I turn to look at her, and the realization hits me again. She made it all possible.

And I don't know if that should terrify me or turn me on, but right now, it's doing both.

"Did you know we'd have to do that?" I ask, my voice low.

"No." She shakes her head, her eyes flicking to mine. "The kiss?"

So it's on her mind too.

She knew exactly what I meant.

"No," she says again, quieter this time. "It's normally not like this, but it was the only way."

I stare at her, my jaw tight. I'm angry, not at her, but at the fact that I felt something. That I let myself feel something.

I'm losing control with her.

I hate that I wanted to keep kissing her even after the cloth was gone, even after the guard moved on.

I hate that I still want to.

Her lips are full and soft from my kiss, and I can't stop staring at them.

She shifts in her seat, her hands twisting in her lap.

"Sorry you had to see me kill someone," I say. "That kind of thing bothers most people."

She looks over at me.

"I'm not most people."

No.
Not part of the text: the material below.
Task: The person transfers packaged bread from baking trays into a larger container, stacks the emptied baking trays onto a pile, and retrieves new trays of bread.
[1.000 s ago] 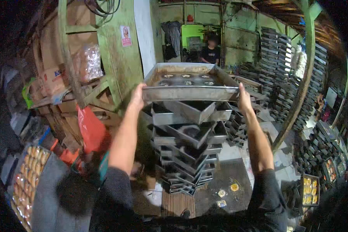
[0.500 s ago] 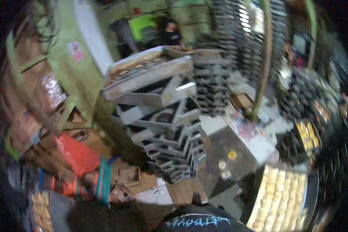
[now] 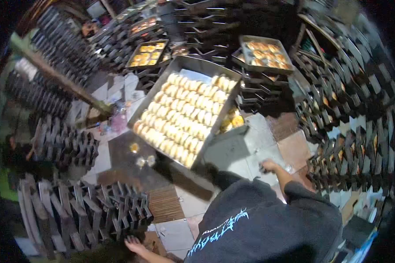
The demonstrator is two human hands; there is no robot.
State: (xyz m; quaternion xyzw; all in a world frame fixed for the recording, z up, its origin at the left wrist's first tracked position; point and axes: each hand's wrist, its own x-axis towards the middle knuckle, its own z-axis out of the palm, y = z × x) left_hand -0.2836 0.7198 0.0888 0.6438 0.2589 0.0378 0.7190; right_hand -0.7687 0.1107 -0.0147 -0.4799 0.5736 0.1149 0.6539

She's not.

Most people don't survive what she's survived. Most people don't walk back into the place that tortured them just to help a man they barely know get revenge.

Most people don't kiss like she did.

The silence stretches between us, thick and heavy.

I should let it go. I should start the car and drive us back to the estate and lock her in that room and forget this ever happened.

But I know I'm not going to do that.

Instead, I start the engine and pull back onto the road.

I don't tell her what she is to me now.

I only know one thing with absolute certainty.

Whatever this is, whatever line I crossed tonight, no one else is touching her.

And I've already decided she isn't going anywhere, whether she knows it yet or not.